Los tigres están a un paso de la mujer dormida. Huelen la carne que aún late. Escuchan los quejidos de la criatura. Clavan su mirada amarilla en la mujer y su hija. ¿Acaso los impulsa el instinto de conservación o están cebados con la carne de los muertos de la guerra? Nadie nunca podrá responder a este interrogante. Se agazapan los tigres. Arañan el aire con sus zarpas sucias de lodo. Olisquean el cuerpo de la mujer. Demoran el acto final. La presa no se defiende.

Templete donde se venera a Isabel.
 Está ubicado a 15 km de Concepción,
capital del departamento del mismo
 nombre, y es un sitio abandonado de
las comunicaciones.

Sueña Isabel en su desmayo y en su sueño se ve entrando a un palacio. Dos tigres enormes, sujetos con cadenas de oro custodian la puerta. Ella sube las escaleras del pórtico principal de la mano de una niña. La niña pregunta por los tigres y la madre le tranquiliza diciéndoles que son sus protectores.
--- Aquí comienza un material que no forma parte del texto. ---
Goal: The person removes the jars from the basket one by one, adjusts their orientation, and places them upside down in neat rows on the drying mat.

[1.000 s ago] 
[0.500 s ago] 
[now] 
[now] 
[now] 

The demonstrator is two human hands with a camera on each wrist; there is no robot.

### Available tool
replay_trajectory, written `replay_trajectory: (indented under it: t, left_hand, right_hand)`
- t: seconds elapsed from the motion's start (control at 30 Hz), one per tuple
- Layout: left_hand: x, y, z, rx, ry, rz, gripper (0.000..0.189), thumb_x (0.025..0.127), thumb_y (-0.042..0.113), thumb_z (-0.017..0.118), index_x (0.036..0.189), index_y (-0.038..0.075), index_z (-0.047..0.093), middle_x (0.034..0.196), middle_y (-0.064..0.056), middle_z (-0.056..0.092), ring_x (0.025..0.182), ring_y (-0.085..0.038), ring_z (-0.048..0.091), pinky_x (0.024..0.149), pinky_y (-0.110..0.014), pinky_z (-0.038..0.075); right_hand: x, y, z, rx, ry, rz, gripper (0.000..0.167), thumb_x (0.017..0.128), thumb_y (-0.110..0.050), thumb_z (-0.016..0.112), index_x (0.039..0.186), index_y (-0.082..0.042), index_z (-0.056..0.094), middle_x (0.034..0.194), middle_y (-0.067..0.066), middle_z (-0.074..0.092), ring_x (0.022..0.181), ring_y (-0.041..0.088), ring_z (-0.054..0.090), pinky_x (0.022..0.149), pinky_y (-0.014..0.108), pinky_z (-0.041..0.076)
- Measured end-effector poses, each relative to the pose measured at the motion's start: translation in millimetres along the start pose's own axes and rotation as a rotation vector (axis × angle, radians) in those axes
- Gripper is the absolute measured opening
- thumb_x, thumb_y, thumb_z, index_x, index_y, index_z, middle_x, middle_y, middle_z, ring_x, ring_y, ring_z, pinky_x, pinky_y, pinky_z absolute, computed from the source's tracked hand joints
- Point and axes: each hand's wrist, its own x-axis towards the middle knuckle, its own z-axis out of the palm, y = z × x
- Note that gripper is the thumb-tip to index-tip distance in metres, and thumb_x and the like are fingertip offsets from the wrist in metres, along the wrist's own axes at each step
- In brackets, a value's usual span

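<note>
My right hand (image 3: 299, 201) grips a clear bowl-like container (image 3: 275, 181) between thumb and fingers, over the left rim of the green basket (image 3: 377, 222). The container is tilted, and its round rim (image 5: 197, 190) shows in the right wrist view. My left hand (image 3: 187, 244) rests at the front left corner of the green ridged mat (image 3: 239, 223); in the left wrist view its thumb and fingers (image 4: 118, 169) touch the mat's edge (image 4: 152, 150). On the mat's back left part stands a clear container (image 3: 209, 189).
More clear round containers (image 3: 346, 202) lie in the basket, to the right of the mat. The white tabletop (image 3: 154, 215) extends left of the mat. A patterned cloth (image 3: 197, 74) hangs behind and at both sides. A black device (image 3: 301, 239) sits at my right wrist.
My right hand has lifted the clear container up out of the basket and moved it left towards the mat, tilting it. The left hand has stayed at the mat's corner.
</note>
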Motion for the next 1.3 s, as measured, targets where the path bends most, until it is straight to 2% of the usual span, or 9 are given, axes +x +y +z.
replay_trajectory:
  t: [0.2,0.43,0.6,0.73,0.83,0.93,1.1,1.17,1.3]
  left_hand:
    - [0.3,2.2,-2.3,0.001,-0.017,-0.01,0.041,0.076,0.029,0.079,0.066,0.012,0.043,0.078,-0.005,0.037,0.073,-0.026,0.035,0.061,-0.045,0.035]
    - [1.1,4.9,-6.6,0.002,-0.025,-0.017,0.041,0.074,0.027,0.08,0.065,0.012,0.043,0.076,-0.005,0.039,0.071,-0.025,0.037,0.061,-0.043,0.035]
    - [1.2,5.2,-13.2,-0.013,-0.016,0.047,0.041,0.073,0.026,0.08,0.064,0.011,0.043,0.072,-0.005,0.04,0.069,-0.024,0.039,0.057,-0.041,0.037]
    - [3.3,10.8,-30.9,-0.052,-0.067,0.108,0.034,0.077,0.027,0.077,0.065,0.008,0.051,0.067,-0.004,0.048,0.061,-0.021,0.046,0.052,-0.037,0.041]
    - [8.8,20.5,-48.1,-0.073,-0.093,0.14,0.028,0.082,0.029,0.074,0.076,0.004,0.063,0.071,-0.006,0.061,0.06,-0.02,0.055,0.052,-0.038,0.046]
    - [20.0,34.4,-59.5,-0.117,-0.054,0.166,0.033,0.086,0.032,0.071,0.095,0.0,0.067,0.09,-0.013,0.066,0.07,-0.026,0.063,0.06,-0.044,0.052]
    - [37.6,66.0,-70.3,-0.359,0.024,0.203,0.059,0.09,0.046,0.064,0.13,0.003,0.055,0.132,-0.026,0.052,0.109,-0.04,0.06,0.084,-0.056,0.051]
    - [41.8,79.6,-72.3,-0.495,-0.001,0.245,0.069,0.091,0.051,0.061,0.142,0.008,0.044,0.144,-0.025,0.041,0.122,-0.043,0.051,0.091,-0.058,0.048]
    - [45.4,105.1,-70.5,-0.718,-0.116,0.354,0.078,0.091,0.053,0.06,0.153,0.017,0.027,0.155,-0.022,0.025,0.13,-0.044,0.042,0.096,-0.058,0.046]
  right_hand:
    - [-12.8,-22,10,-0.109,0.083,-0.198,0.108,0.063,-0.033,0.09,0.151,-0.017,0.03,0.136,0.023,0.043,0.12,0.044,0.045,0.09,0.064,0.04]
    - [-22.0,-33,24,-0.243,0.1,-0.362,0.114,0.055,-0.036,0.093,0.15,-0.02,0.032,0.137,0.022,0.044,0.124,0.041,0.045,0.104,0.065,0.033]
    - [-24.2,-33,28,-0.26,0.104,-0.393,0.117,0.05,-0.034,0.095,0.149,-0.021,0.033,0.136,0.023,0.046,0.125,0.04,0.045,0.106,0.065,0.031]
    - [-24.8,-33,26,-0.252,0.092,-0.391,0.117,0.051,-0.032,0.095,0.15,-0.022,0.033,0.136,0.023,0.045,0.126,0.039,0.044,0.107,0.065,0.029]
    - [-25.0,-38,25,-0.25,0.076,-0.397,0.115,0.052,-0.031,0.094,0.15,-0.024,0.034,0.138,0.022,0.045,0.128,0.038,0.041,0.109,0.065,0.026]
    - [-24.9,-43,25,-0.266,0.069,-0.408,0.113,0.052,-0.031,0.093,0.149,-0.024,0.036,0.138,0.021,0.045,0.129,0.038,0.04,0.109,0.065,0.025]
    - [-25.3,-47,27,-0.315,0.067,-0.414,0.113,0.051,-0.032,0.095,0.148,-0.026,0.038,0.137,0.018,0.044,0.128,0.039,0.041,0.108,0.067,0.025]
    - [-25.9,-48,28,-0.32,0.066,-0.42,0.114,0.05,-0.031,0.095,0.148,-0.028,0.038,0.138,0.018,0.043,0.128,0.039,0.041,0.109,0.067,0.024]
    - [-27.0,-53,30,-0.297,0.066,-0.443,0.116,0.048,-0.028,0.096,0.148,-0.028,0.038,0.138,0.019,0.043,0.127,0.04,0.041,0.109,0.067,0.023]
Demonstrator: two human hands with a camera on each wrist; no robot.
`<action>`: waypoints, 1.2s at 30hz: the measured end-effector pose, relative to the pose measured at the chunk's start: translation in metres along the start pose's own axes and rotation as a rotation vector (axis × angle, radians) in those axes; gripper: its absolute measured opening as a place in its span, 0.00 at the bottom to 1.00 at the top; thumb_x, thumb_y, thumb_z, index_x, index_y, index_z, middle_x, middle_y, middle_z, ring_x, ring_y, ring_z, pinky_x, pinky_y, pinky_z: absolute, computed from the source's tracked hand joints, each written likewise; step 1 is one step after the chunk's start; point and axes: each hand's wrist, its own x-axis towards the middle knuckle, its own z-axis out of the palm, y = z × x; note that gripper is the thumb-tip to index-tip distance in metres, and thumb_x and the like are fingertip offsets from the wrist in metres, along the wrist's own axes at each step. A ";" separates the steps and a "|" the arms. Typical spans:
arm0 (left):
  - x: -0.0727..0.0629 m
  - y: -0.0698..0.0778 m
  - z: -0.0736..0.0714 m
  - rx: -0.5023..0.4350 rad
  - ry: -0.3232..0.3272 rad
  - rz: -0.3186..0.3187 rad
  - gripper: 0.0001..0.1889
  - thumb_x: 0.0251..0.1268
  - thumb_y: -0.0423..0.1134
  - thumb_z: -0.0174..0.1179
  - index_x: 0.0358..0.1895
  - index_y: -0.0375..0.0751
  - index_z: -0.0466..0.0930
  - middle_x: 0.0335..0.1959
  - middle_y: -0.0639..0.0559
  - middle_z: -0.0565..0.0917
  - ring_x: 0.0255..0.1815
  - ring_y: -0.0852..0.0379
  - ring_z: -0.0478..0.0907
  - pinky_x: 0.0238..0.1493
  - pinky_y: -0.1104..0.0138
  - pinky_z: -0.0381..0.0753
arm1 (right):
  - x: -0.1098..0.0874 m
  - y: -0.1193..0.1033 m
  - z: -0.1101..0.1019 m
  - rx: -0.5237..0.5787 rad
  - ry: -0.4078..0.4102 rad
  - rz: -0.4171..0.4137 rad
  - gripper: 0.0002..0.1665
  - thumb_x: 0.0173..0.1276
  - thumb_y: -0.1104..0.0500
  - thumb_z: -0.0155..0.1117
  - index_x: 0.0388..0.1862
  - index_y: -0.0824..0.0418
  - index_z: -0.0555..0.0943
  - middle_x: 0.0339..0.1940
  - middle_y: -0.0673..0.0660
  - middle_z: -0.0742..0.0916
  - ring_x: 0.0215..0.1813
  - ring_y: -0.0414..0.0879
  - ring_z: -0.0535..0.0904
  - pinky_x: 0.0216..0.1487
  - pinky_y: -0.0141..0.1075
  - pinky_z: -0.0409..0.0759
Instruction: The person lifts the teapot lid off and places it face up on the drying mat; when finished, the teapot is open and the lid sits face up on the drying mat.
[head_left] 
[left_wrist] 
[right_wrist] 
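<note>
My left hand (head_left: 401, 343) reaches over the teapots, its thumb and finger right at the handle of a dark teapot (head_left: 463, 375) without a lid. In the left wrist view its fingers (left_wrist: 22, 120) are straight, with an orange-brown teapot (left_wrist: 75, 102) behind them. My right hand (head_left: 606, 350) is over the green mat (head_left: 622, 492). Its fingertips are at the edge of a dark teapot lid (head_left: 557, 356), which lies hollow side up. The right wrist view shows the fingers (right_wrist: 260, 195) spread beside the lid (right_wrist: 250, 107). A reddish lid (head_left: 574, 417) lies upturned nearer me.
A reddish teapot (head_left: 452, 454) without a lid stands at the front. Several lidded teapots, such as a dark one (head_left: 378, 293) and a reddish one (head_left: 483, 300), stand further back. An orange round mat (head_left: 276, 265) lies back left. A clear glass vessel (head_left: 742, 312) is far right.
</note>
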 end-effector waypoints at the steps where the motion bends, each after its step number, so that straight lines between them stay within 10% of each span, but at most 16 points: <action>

En efecto a su paso los tigres se echan y esperan. Nada hay que temer dice Isabel en el sueño. En una sala de mosaicos blancos Isabel deja a la niña jugando con unas hermosas muñecas de porcelana que visten coquetos atuendos de fiesta. Ella comienza a andar por un pasillo pintado de cielo. Sólo el piso por donde camina parece real. El resto es cielo. Como si se deslizara sobre una alfombra cuadriculada y recta. Camina Isabel hacia el extremo más alejado de aquel pasillo celestial. Camina y termina por perderse en ese cielo con el que ahora se funde. Isabel siente que vuela.

Una luz fortísima rodea a la mujer y a su hija. Los tigres retroceden como ante la luz del Poderoso y se echan cerca de ellas.

La niña sigue prendida al pecho de su madre. Se alimenta. Su madre, desde el estado de inconsistencia la acaricia con su mirada, calma sus momentos de miedo.

Vigilan los tigres con la luz del día.

Vigilan los tigres bajo las estrellas.

Pasan los días.

La tropa ya está muy lejos.

Ahora, en el horizonte una vaga nube de polvo se levanta acercándose. Son dos jinetes que avanzan por el desolado campo. Al galope van pasando cuando divisan algo que se mueve en aquella quietud. ¡Tigres! dicen al unísono y espolean sus caballos para dar caza a los animales, pero los tigres no se mueven. De pie sobre los chircales los miran avanzar. Los miran de frente como quien ve llegar a dos viejos amigos. Sólo cuando están muy cerca los tigres corren hacia un lado y parecen desaparecer. Los hombres sorprendidos divisan a la mujer y su hija. Se acercan apeándose de sus caballos. ¡La niña está viva!

Mientras uno cuida a la criatura, el otro cava una fosa.

¡Por suerte los tigres no le han hecho daño!

Duro trabajan los hombres para dar una digna sepultura a la mujer que ha alimentado a su hija aún después de muerta. Los hombres le construyen una pesada cruz con la cual señalan aquel lugar. Al final, sobre el llanto de la niña, rezan unas breves oraciones y se marchan en busca del poblado más cercano.

¡Ni rastro de los tigres!

¡Ni rastros de la crueldad de la guerra!


Han pasado los años y las gentes que pasaron por aquel lugar de la cruz, fueron alimentando la leyenda de la mujer que salvó a su hija después de muerta. Las voces populares le han tejido infinidad de historias hasta el punto de perderse aquella verdadera que sólo fue presenciada por la pareja de tigres. Hoy en día aquel lugar es conocido como Kurusu Isabel. Los viajeros que llegaron hasta el lugar han ido quitando astillas de aquella cruz primigenia hasta casi hacerla desaparecer. Astillas que guardan como amuleto de la buena suerte. Un templete fue alzado por las manos del pueblo y nuevas cruces fueron puestas en aquel sitio a donde hoy en día acuden los promeseros en busca de algún milagro.